Yes, Stan Lee may have been practicing a little hyperbole when he said that there’s never been a story like Cryptozoic Man, but he’s not too far off the mark.  The book is a mélange of references to monster movies, mythical creatures and science fiction literature.  In only the first few pages, I see the following:

  • The alien from Alien
  • Bigfoot/Sasquatch
  • The Loch Ness Monster and similar cryptids
  • Alien “grays”
  • The scary three-color things from War of the Worlds.

So the authors have made it clear that they are playing in the same sandbox as countless other writers.  People have told stories like these for thousands of years; they sit around a campfire and offer an explanation for that feeling of paralysis when you’re almost asleep.  Why, it’s an incubus (male) or succubus (female), of course, sitting on your chest and preparing to have sex with you.

IncubusHow do you explain when a person’s behavior changes once a month.  The person is a sane and reasonable human being…but will turn into an absolute monster every twenty-eight days, striking terror into the hearts of everyone around.

WerewolfYou know, like a werewolf.  (What else could you have been thinking?)

Mr. Johnson and Mr. Flanagan tap into our primal fears by borrowing all of these concepts.  None of us believe that we’re going to transform into a half-monster, but don’t we fear “changing” into something that we don’t want to be?  These stories are a part of us; Cryptozoic Man benefits because we can all relate on some level.

As I understand it, Cryptozoic Man is intended to be a short-run series.  Mr. Johnson and Mr. Flanagan, therefore, don’t have much time to waste.  The first page is illustrated in sepia tone.  Mr. Johnson offers a hint that the suburban paradise in the art is now gone:

“Thin veneer of pretense lends readily to delusion.  In the rippling currents of the rueful stream, regard exists…that somehow, an adulteress would be favored above the flotsam of humanity.”
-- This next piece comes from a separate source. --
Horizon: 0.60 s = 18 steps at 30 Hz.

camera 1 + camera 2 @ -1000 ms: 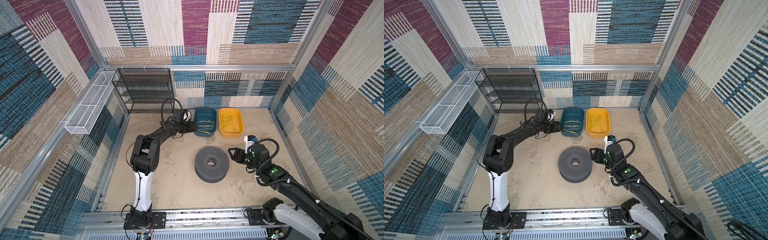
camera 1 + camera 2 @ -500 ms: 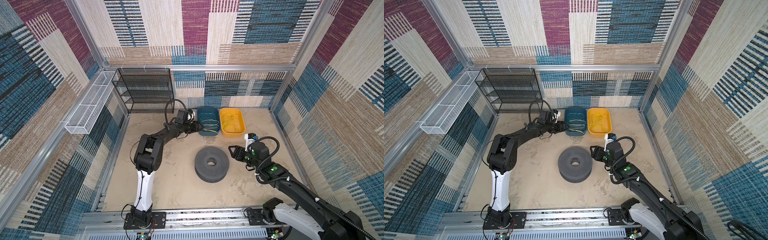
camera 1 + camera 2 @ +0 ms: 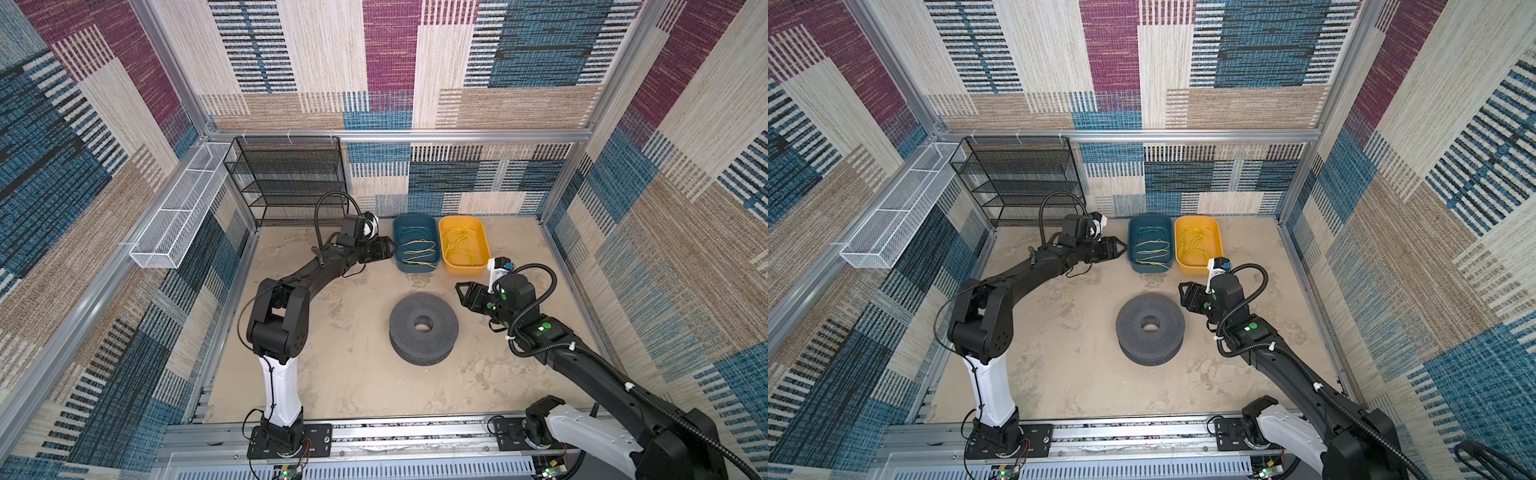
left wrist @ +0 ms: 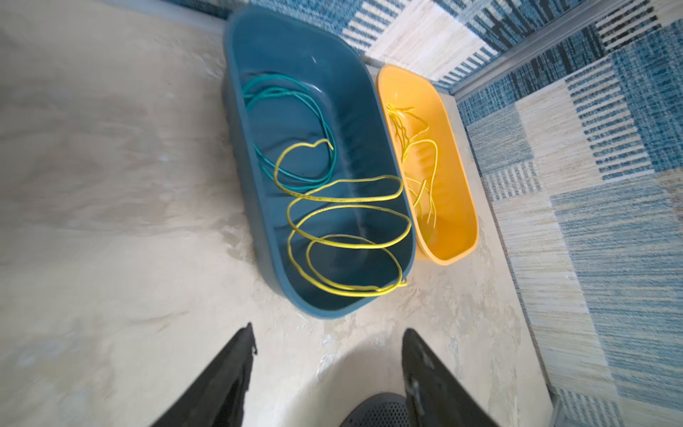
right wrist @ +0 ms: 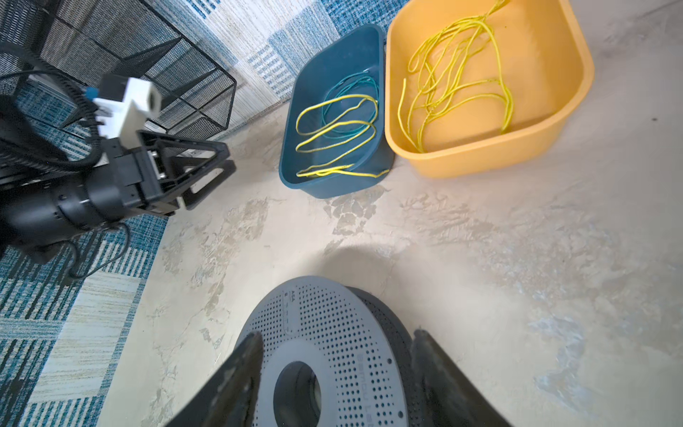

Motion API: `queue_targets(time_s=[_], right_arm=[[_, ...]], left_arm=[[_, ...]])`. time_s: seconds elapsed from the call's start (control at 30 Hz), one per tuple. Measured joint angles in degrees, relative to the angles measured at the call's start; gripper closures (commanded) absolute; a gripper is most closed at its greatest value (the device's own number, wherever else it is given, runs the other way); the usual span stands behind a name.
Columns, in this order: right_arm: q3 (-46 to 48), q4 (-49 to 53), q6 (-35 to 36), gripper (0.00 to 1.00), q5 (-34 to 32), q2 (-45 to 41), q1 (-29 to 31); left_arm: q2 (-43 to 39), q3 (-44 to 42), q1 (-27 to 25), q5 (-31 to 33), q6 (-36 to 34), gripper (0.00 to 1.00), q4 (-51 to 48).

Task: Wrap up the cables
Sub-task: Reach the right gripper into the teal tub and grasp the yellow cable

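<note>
Thin yellow cables lie loose in two bins at the back. One coils in the blue bin (image 3: 417,268) as a yellow cable (image 4: 347,294) beside a teal one (image 4: 281,92). A tangle of yellow cables (image 5: 462,88) fills the yellow bin (image 3: 464,269). My left gripper (image 3: 390,247) hovers just left of the blue bin, open and empty (image 4: 328,329). A grey perforated spool (image 3: 440,332) lies flat mid-floor. My right gripper (image 3: 459,289) stands open at the spool's right rim, its fingers over the spool (image 5: 337,332), holding nothing.
A black wire shelf rack (image 3: 291,178) stands at the back left, close behind my left arm. A white wire basket (image 3: 178,216) hangs on the left wall. Patterned walls close in the sandy floor (image 3: 353,374) on three sides.
My left gripper swung slightly right toward the blue bin, then eased back a little. The right arm and the spool have hardly moved.
</note>
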<state>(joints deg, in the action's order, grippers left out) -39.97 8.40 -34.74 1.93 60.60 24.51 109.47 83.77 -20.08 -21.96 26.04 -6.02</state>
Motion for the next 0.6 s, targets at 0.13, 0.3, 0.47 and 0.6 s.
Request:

Then you turn the page and BOOM.  A two-page spread in which the transformed Alan fights a number of scary, weird-looking monsters.  Turn the page again and Alan tells you about the daughter that motivates him to kill the pig man bad guy.  You have a responsibility to set everything up for your reader, no matter the length of the work.  If you’re writing War and Peace II: Good God Y’all, you can take your sweet time.  In a limited comic series, you better be snappy.

Think of it this way.  You get home and can’t wait to tell your significant other a funny story.  One of your coworkers, in their early morning funk, accidentally brought the wrong lunch bag to work.  Their child went to school with a yogurt and an orange and your coworker has a Lunchables and a Fruit Roll-Up.  This is not an earth-shaking anecdote.  This story should not take forever to tell.  How should your significant other begin their story?
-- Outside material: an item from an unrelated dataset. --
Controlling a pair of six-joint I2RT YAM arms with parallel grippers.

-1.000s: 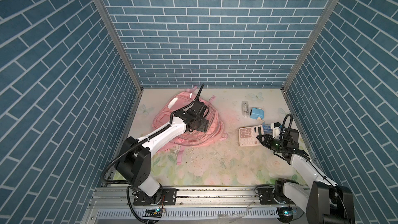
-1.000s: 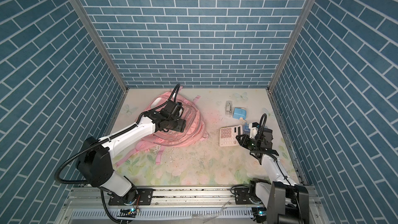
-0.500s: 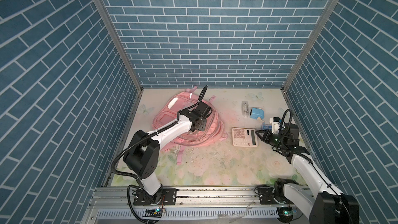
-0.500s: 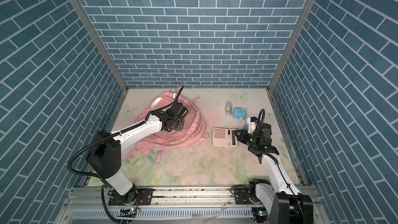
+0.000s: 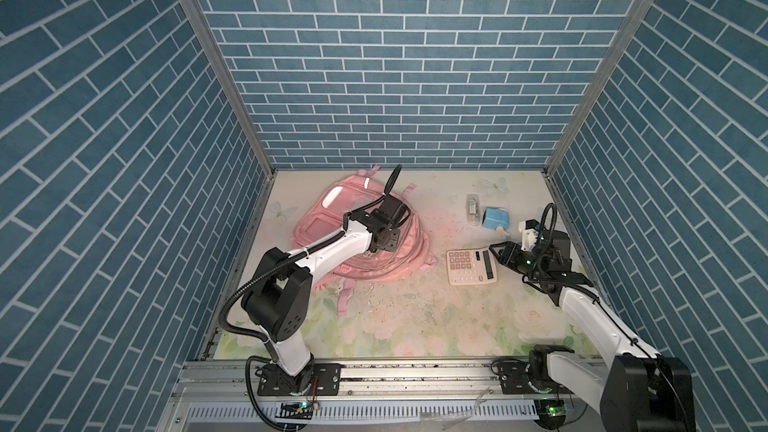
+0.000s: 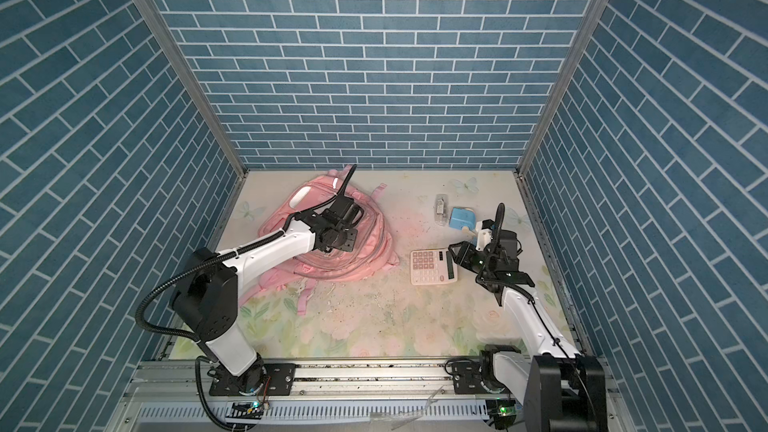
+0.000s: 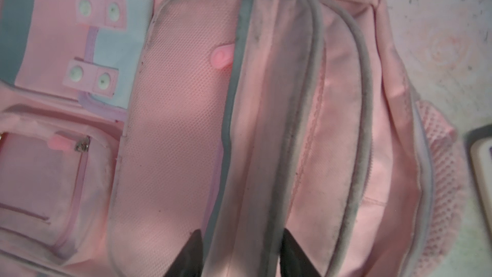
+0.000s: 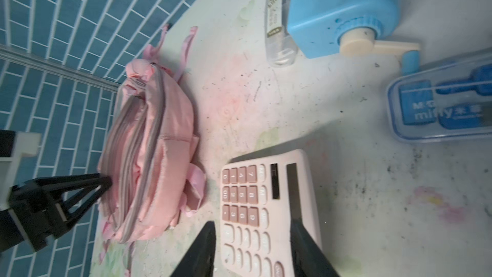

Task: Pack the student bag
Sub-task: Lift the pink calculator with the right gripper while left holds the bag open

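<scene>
Both top views: student bag (image 5: 320, 224), long axis front-to-back, handle end rearward; left hand (image 5: 387, 240) grip unclear, right hand (image 5: 500, 254) unclenched.

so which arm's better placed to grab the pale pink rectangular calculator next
Right, probably. The right gripper hangs open-jawed directly over the pale pink rectangular calculator. The left gripper is farther off, over the large soft pink fabric backpack.
</scene>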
“Forty years ago, food scientists at General Mills created a pectin-based fruit-flavored snack that they decided to package in a manner that they felt would appeal to childrezzzzzzzzzzzzzzzzzzzzzzzzzzzzzzzzzzzzzzzz…”  See?  You already fell asleep.

What about: “Guess what?  Vanessa brought her kid’s lunch to work by accident.  She had to eat a Fruit Roll-Up at her desk.”

See?  The amount of time you have to get to your point is directly related to the power of the idea and the length of the work.

What Should We Steal?

  • Contribute your own ideas to the mythologies that have always been a part of the human experience.  What new ground can you break while playing with the idea of the vampire or sea monster or ghost?
  • Match the pace at which you release exposition to the length of your work.  If you’re doing a five-minute comedy set, get to the point.  If you’re talking to the person sitting beside you on a flight from California to India…take your time.  You have eighteen hours.